ExosTRstretchHeelsit

Coach Mike Boyle also uses the double tennis ball for extension mobility, and while he probably adds the Brettzel and quadruped positions, he then follows it up with a rotation up off the floor in sitting, to make use of the newly gained mobility—check it out here.

boylethoracicmob

The above exercises demand that the shoulder get some mobility, but to push that further, you can try a shoulder stretch, as taught by Mark Verstegen from EXOS.

verstegenshoulder

Adding “underbelly” movements – Improving motor control and stability to support high arm swing speed

The “underbelly” references is really a dig at the kind of activity that goes on without us having to think about it. In performance enhancement, we often refer to this as reflex activity. The training of it is often termed reactive neuromuscular training or RNT. The essence is that an exercise task is created in a position, with a purpose for the athlete to think about. The goal for the prescribing professional is often hidden from the athlete. If the athlete can maintain the starting position and complete the movement, underneath all of that is the type of reflex activity the professional is looking for. Here’s the punch—reflex activity drives stability, both statically and dynamically. An example of static stability is when one body part is not moving, but the body moves around it. An example of dynamic stability is when the body is not moving but the body part is moving around it. Both of these variations require control of movement, i.e. motor control.

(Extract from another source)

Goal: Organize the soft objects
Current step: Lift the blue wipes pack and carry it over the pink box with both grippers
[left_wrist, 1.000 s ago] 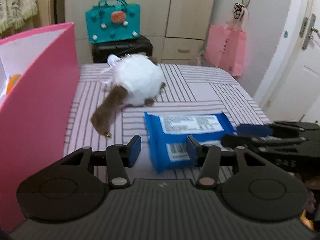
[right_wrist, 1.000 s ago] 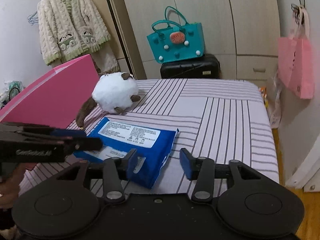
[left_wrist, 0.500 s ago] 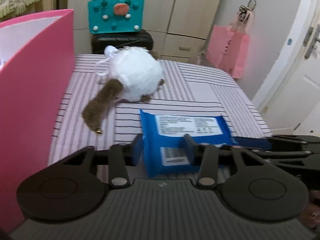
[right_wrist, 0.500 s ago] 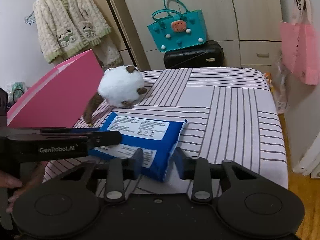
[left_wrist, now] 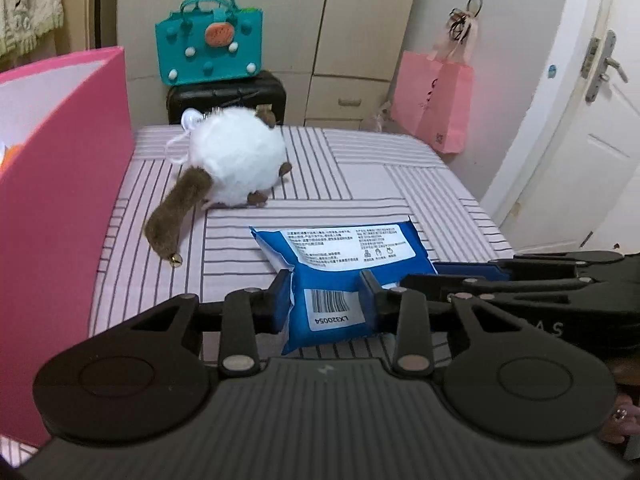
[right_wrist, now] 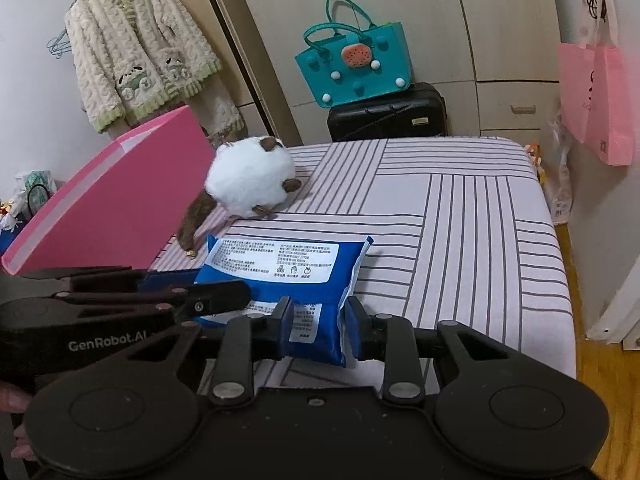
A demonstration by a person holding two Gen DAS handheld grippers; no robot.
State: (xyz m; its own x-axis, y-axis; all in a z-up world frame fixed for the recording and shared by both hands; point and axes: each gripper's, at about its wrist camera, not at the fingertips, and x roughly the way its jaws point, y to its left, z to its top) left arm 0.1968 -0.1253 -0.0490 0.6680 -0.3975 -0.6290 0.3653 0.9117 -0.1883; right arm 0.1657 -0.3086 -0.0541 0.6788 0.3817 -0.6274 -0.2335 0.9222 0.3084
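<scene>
Tongs, left (left_wrist: 325,294) and right (right_wrist: 319,322), each clench a near end of the blue pack (left_wrist: 347,264) on the striped bed (right_wrist: 460,216), apparently to carry it into the pink box (left_wrist: 64,200) alongside.

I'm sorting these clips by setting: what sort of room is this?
Most likely a bedroom: a bed with a striped sheet, built-in wardrobes behind it, and a fluffy cardigan on a hanger.

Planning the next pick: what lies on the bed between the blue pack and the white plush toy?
Nothing: in the left wrist view only bare striped sheet separates the blue pack from the white plush toy; its brown tail lies off to the left.
</scene>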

The supine arm bar, side-lying arm bar, Turkish Get Up and variations are excellent strategies to restore stability and motor control to the shoulder, incorporating the thoracic spine, lumbar spine and lower body. These can be found in the Secrets of The Shoulder DVDs [16]. For a quick reference, though, check out the shoulder mobility page at FunctionalMovement.com. On this page, you’ll see that the stability and motor control drills often involve overhead load. There are several reasons for this that aren’t just related to strength. Gripping a Kettlebell or dumbbell stimulates a rotator cuff contraction around the shoulder joint, an important second step in our nervous system control of the shoulder (the first is breathing normally). Since the weight is some distance from the control center of the shoulder joint, any small movement at the hand/Kettlebell is magnified at the shoulder. The work that has to be done, quickly, and coordinated, by all the small stabilizing muscles of the shoulder (the rotator cuff) is reflex driven, subconscious, and better than we can get from any voluntary command to “contract the rotator cuff.” Lastly, the primary direction of movement is overhead, requiring some upward rotation of the scapula and flexion/abduction/external-rotation of the shoulder joint. The muscles responsible for downward rotation and extension/adduction/internal rotation of the shoulder have to quieten down to allow the bell to be overhead. This is a distinct advantage of these drills for volleyball, for it is often these adducting/extending and internally rotating muscles that are so powerful (hitting muscles) and overactive.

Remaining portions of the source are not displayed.